That's right. So the idea is that if an embryo is a person like any other person, there would be a problem with indefinitely storing that person in terms of cryopreservation. There would be a problem with destroying that person or donating that person for research. So the premise is that if IVF were to exist at all, it would require that only one embryo could be stored and implanted at a time, which would make IVF both
significantly more expensive and significantly less effective. And potentially, I think the idea might be so ineffective that people might stop pursuing it altogether.
The other thing that they wrote was ensuring that fetal homicide, wrongful death and child endangerment laws, including the Federal Unborn Victims of Violence Act, are vigorously enforced to protect all pre-born children so that pre-born babies and their families can obtain justice against the criminals who harm them. So they're also saying that fetal personhood being recognized in the Constitution would require criminalizing abortion.
That's right.
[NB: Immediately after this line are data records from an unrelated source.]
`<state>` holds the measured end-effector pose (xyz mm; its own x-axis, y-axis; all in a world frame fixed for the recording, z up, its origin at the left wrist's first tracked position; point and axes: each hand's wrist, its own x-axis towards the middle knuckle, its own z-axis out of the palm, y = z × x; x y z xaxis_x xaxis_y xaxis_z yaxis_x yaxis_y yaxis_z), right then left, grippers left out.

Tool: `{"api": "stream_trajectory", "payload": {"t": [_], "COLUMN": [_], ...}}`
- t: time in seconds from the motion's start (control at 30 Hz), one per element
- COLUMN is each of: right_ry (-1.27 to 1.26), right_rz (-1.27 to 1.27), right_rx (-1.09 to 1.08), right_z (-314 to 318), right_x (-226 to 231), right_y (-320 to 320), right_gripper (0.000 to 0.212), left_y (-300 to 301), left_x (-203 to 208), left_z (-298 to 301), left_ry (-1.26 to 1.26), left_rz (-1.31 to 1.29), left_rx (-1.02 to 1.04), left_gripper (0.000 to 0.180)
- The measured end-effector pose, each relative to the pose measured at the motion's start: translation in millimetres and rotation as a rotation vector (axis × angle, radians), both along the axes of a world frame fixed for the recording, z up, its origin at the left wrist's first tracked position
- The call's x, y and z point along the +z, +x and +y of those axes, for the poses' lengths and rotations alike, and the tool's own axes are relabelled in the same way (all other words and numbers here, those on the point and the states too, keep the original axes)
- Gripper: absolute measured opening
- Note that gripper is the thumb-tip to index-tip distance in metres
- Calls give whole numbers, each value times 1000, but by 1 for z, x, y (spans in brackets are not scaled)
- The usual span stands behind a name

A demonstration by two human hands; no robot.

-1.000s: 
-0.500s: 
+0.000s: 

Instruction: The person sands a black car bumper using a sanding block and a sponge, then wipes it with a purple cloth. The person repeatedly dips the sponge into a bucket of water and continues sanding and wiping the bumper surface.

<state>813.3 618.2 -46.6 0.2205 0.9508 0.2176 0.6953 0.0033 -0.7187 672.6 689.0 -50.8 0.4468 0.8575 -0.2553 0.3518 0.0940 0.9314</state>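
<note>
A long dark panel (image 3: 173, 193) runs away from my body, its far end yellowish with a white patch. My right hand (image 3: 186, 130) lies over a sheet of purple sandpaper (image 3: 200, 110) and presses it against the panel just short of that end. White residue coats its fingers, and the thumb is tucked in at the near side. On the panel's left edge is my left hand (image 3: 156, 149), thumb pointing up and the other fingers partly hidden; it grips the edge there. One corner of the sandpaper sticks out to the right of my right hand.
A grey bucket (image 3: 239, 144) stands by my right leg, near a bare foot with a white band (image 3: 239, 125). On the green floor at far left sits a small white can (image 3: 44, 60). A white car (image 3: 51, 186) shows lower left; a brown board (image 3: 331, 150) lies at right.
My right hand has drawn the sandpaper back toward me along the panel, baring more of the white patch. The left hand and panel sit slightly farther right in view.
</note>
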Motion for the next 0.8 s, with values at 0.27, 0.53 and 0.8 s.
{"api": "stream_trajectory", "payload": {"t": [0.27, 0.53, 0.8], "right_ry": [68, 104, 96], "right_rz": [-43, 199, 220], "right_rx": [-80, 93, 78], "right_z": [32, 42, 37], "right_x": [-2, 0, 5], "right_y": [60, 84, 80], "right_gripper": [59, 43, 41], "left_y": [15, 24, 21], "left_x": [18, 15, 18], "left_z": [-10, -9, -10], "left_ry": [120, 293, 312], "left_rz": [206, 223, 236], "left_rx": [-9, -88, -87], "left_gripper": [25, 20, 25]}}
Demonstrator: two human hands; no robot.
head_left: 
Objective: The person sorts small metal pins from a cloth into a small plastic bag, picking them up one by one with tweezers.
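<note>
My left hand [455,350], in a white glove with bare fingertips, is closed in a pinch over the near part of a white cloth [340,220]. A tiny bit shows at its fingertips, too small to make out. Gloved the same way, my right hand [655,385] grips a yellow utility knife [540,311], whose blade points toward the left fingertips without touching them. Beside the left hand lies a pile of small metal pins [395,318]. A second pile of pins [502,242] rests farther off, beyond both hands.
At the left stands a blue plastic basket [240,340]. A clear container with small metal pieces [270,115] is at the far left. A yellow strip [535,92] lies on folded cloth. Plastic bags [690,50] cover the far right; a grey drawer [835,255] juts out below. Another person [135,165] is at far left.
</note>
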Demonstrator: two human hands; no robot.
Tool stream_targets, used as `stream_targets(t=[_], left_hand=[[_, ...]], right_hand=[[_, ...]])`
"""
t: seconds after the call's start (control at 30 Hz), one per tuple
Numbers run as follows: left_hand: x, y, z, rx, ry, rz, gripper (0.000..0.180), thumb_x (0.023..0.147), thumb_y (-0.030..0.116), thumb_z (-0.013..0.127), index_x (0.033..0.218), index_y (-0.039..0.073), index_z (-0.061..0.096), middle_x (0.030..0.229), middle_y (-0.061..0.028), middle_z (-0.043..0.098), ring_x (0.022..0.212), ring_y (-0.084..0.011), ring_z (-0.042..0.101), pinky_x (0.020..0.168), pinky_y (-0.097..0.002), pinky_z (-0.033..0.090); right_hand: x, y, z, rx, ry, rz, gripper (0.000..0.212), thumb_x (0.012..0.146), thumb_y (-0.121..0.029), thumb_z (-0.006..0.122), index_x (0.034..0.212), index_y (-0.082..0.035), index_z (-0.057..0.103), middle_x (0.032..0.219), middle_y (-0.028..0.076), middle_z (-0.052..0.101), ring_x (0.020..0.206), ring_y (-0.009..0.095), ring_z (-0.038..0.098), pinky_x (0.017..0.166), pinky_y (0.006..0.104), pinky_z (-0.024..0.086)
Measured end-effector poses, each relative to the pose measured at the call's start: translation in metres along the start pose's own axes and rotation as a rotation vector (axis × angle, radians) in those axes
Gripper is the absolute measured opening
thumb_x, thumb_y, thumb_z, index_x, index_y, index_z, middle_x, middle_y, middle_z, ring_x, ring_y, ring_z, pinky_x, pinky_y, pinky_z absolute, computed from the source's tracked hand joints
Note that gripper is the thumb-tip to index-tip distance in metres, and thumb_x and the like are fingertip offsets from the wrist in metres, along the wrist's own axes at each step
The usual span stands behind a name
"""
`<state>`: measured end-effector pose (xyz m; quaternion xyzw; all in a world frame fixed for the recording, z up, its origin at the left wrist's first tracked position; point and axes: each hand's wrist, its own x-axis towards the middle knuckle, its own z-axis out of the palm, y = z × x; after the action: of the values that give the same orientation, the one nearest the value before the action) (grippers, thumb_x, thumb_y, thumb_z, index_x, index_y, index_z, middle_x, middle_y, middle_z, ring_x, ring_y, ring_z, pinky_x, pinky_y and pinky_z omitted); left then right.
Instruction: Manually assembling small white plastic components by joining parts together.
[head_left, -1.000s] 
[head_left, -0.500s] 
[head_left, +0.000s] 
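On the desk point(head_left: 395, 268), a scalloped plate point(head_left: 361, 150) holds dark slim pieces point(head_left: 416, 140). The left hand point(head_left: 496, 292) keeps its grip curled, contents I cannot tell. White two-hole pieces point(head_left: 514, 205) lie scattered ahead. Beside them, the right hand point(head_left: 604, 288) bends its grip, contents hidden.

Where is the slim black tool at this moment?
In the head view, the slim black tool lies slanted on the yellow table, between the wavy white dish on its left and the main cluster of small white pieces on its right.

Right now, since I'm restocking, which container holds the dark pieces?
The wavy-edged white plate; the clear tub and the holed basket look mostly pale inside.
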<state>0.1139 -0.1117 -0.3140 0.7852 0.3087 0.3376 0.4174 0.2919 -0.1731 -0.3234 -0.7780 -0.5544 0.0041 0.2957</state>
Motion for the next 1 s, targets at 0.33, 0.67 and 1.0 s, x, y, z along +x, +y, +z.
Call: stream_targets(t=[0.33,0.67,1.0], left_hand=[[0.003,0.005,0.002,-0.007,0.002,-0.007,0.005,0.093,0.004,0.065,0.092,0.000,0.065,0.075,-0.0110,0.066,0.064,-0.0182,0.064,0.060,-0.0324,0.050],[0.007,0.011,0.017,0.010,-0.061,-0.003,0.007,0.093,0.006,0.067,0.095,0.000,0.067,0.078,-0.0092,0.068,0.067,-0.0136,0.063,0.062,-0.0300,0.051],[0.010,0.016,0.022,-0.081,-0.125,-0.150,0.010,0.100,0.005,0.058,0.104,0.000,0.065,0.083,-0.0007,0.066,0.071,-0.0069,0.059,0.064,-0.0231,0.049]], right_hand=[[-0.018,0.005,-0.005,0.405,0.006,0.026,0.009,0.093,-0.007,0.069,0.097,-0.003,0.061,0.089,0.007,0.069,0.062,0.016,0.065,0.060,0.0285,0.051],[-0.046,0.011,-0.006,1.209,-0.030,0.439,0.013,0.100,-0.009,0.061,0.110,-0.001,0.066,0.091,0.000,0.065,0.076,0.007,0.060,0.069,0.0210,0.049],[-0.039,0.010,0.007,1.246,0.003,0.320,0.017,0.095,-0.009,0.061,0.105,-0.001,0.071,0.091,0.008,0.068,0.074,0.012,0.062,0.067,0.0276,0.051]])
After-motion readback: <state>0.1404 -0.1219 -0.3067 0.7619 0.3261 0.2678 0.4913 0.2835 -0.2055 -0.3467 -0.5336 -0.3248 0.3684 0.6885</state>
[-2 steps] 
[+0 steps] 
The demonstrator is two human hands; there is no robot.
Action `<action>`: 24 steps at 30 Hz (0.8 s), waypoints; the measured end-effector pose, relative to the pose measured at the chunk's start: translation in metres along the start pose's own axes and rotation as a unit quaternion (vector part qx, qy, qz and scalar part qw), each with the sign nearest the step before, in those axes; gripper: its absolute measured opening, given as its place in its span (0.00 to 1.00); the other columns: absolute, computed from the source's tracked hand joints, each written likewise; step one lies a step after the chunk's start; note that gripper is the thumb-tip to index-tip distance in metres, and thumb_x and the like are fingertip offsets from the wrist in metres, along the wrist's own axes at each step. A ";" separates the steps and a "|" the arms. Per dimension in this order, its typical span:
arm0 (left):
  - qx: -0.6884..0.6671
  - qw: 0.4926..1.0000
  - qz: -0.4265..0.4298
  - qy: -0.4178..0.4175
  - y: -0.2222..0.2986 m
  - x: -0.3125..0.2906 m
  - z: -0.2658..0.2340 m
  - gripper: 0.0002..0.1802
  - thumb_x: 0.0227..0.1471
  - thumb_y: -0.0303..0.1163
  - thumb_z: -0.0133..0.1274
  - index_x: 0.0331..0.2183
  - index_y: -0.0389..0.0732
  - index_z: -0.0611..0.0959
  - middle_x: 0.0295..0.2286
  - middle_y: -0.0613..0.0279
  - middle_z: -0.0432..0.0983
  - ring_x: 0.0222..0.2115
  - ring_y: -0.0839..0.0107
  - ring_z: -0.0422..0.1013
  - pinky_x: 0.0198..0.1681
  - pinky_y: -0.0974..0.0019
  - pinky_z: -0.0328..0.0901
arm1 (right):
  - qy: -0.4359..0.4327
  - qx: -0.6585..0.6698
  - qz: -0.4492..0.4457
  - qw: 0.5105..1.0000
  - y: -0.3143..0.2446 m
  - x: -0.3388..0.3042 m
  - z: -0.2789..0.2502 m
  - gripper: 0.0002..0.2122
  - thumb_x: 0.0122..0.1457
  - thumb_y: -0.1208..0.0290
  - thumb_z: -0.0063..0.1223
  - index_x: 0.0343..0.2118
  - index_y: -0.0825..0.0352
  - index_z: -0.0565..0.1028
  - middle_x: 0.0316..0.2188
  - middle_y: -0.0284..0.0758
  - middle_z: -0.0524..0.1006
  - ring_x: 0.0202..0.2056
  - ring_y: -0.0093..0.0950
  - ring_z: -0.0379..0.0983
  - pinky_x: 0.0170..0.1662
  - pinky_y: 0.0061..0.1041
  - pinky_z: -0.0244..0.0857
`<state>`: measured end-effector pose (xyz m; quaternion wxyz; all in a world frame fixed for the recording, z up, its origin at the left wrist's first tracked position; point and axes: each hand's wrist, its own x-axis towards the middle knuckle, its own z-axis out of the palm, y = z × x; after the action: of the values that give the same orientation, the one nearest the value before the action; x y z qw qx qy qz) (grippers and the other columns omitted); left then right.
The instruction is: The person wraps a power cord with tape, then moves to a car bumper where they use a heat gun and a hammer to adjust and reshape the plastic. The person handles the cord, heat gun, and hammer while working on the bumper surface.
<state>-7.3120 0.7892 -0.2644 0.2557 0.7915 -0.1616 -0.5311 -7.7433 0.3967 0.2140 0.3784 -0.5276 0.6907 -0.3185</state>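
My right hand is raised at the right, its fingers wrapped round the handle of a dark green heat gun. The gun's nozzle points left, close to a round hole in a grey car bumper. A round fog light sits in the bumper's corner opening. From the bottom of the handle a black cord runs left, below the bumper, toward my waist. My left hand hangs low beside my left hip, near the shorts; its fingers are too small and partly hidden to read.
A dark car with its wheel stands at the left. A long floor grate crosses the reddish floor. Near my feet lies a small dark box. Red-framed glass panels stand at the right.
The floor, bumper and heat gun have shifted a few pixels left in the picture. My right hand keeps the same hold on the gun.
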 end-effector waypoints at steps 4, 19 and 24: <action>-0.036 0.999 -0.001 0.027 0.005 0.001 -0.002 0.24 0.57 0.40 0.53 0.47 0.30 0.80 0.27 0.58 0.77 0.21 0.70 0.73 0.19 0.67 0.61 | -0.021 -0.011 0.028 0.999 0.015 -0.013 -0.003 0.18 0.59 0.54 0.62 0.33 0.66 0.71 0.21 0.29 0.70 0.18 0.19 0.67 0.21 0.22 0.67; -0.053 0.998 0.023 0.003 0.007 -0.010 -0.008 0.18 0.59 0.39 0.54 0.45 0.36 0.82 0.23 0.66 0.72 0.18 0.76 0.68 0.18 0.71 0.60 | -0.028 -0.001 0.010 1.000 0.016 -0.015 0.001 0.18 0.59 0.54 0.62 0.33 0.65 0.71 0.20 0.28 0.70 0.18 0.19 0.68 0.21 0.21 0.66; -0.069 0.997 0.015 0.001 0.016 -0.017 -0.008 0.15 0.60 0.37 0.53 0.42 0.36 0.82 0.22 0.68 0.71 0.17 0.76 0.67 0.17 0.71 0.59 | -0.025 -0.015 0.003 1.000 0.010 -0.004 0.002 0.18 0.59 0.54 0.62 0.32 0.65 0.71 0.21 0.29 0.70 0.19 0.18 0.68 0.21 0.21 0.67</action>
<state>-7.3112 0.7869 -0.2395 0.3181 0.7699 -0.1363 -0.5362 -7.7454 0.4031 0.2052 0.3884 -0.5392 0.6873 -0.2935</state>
And I think the other really critical point you made is not just abortion. So we've already seen a spike in prosecution for other pregnancy-related conduct since Dobbs. But that sort of prosecution has been part of the fight for fetal personhood really since the 80s and 90s. Most typically, prosecutions we've seen have been for substance use during pregnancy. Those have primarily targeted fetal
low-income people and people of color, but we've seen that radiate outward too since the overruling of Roe. For example, we've seen an increase in prosecutions for people who are disposing of fetal remains or dealing with the aftermath of a miscarriage in a way that prosecutors find problematic. So we would expect to see arguments not only that fetal personhood requires the criminalization of abortion,
or perhaps the criminalization of IVF, but the criminalization of other conduct during pregnancy as well. So can you talk about other reflections of this view of fetal personhood in state proposed legislation and so on? Yeah, we're seeing a debate unfold, really, right? So on the one hand, we're seeing more kind of modest proposals. So for example,
lawmakers in states like Kansas introducing, and Florida introducing measures that would allow people to sue for wrongful death if someone causes a miscarriage or stillbirth.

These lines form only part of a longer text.